Trouver des solutions alternatives

Dans ce contexte, les commissionnaires doivent trouver des solutions. « Les équipes opérationnelles sont mobilisées sur chaque conteneur pour trouver des solutions alternatives », indique la déléguée aux affaires maritimes de TLF Overseas. Et ces solutions peuvent orienter les clients vers des modes comme le ferroviaire depuis la Chine vers l’Europe. Une autre alternative est de recourir au sea-air. Cette combinaison s’articule autour d’un transport maritime d’Asie vers le Moyen-Orient, notamment Dubaï, pour ensuite transporter par voie aérienne les marchandises.

Une solution plus onéreuse

Néanmoins, cette dernière solution demeure plus onéreuse. « Les chargeurs vont prioriser les marchandises urgentes pour cette alternative » indique François Daniel, délégué général de TLF Overseas. De plus, cette crise, avec les hausses tarifaires ont un impact sur la trésorerie des opérateurs. « Les petites entreprises de notre filière ont déjà été impactées par la crise du Covid qui en a fragilisé certaines. Avec ces augmentations, la trésorerie de ces entreprises est encore mise à rude épreuve », précise Louise Drouin-Detrez.
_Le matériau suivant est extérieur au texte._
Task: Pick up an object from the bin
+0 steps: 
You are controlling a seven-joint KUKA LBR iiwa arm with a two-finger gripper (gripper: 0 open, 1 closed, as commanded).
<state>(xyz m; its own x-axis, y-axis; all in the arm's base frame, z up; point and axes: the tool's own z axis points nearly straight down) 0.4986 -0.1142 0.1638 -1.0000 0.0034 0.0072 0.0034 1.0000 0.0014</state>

La probabilité d’une congestion portuaire

Dans les circonstances actuelles, les commissionnaires sont sollicités. Les chargeurs reportent ou annulent une partie de leurs commandes en raison du manque d’espaces à bord des navires. Parce qu’outre les problèmes de capacité liés à la crise en mer Rouge, les commissionnaires craignent une congestion dans les ports. En effet, le décalage d’arrivée des navires en Europe pourrait créer des perturbations comme cela fut le cas pendant la pandémie. « Une congestion qui aura aussi un impact sur les transporteurs terrestres », précise Anne-Sophie Fribourg.
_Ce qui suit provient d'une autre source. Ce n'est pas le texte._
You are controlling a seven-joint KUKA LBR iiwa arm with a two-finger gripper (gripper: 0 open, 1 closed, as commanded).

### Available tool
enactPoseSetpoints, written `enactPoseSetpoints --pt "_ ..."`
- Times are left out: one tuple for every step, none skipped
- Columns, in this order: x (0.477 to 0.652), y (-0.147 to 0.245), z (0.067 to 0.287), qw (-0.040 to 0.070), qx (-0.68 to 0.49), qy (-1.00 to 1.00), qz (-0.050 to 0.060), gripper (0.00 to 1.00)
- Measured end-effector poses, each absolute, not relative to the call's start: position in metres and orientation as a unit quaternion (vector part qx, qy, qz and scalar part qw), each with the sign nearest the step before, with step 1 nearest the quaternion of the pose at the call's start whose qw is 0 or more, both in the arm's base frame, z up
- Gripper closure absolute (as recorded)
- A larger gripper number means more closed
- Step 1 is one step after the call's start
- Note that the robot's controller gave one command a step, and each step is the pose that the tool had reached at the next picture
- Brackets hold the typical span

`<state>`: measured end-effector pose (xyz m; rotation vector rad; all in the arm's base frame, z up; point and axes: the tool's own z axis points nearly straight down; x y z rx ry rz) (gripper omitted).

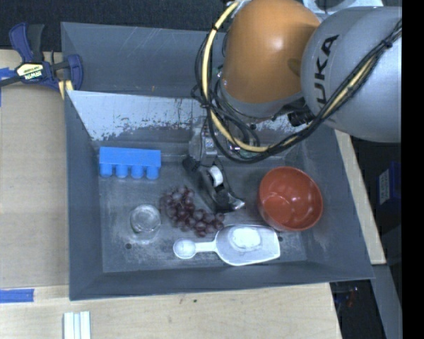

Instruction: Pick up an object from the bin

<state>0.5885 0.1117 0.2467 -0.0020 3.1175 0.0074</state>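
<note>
My gripper (210, 186) hangs low in the middle of the bin, its dark fingers spread apart with nothing between them. A bunch of dark purple grapes (188, 211) lies just left of and below the fingertips, close to one finger. A white scoop (234, 244) lies in front of the grapes near the bin's front wall. A red bowl (290, 198) sits to the right of the gripper.
A blue block with several studs (130, 162) lies at the back left of the bin floor. A small clear cup (145, 219) stands at the front left. The arm with its orange cover and cables hangs over the bin's back right.
</note>
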Motion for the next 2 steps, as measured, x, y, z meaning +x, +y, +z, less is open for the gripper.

Le risque d’une généralisation de ce conflit

Aujourd’hui, la situation complique les chaînes logistiques. Le conflit en Ukraine a eu des répercussions importantes sur les trafics maritimes. Alors, le risque d’une généralisation de la crise en mer Rouge préoccupe. Le commerce maritime fonctionne mais avec une épée de Damoclès au-dessus de la tête : la généralisation du conflit en mer Rouge aurait pour conséquence de créer des perturbations plus importantes.
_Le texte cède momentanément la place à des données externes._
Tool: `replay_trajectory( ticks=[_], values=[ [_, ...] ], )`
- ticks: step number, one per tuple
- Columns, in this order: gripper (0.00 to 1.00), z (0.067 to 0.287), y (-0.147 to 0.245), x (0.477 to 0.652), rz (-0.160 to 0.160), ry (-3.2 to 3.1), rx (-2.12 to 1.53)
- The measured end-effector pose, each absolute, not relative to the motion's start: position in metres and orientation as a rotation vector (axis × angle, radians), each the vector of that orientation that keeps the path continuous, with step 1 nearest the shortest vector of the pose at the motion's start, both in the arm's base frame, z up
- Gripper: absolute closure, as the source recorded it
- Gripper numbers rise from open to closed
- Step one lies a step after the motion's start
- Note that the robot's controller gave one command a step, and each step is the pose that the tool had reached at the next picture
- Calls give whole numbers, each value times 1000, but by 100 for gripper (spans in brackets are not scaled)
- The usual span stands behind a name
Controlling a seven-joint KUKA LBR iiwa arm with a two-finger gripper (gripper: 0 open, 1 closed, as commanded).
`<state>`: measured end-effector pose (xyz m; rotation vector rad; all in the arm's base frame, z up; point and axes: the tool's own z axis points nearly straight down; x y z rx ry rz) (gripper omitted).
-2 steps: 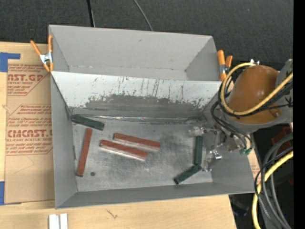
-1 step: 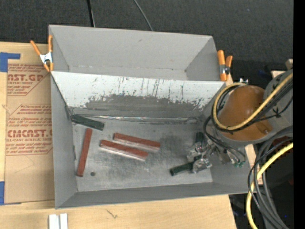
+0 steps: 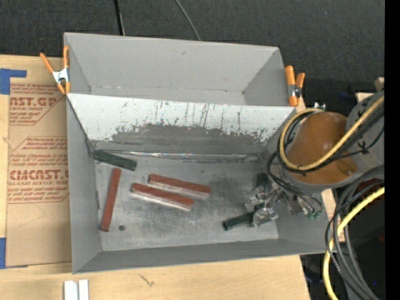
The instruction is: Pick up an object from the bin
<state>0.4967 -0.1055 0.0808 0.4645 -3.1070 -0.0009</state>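
**Bin floor and end effector, right near corner**

Item 1: end effector [image 3: 262,212], down inside the grey metal bin [image 3: 169,74] at the right near corner of the floor; the arm enters from the right under an orange wrist cover [image 3: 315,145] looped with yellow and black cables; open or closed: cannot tell

Item 2: small dark bar [image 3: 236,223], short, lying flat on the floor on the left near side of the end effector, its right end at or under the tip; whether it is gripped cannot be told

Item 3: two red-brown bars [image 3: 162,196], long, lying side by side and touching in mid floor, both tilted slightly nearer toward the right; well left of the end effector

Item 4: red-brown stick [image 3: 110,199], single, lying close to the left wall, running from far to near

Item 5: dark green strip [image 3: 115,160], at the far left corner of the floor, along the foot of the sloping far wall; that wall shows dark scuff marks
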Motion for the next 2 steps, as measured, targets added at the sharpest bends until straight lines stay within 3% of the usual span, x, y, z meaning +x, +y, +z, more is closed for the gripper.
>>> replay_trajectory(
  ticks=[1, 2],
  values=[
    [100, 129, -107, 511, -2, -3103, 479],
    [100, 216, -114, 495, 0, -3109, 463]
  ],
)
Le révélateur des limites des alliances maritimes

Enfin, cette crise montre les limites des alliances entre armateurs. Certains armateurs déroutent leurs navires par le sud de l’Afrique quand d’autres continuent d’emprunter le canal de Suez. Ainsi, CMA CGM utilise cette voie maritime. Or, dans l’Ocean Alliance, à laquelle appartiennent Cosco et CMA CGM, Evergreen et OOCL ont décidé de dérouter leurs navires par le cap de Bonne-Espérance. « Deux choix qui impactent les services. Chaque armateur, au sein d’une même alliance, effectue des choix stratégiques quant au routing de ses navires. Une décision qui peut accroître le manque de visibilité pour les clients importateurs sur les arrivées navires. Cela complique la mission du commissionnaire de transport, qui consiste à optimiser systématiquement la supply chain de ses clients », confie Anne-Sophie Fribourg.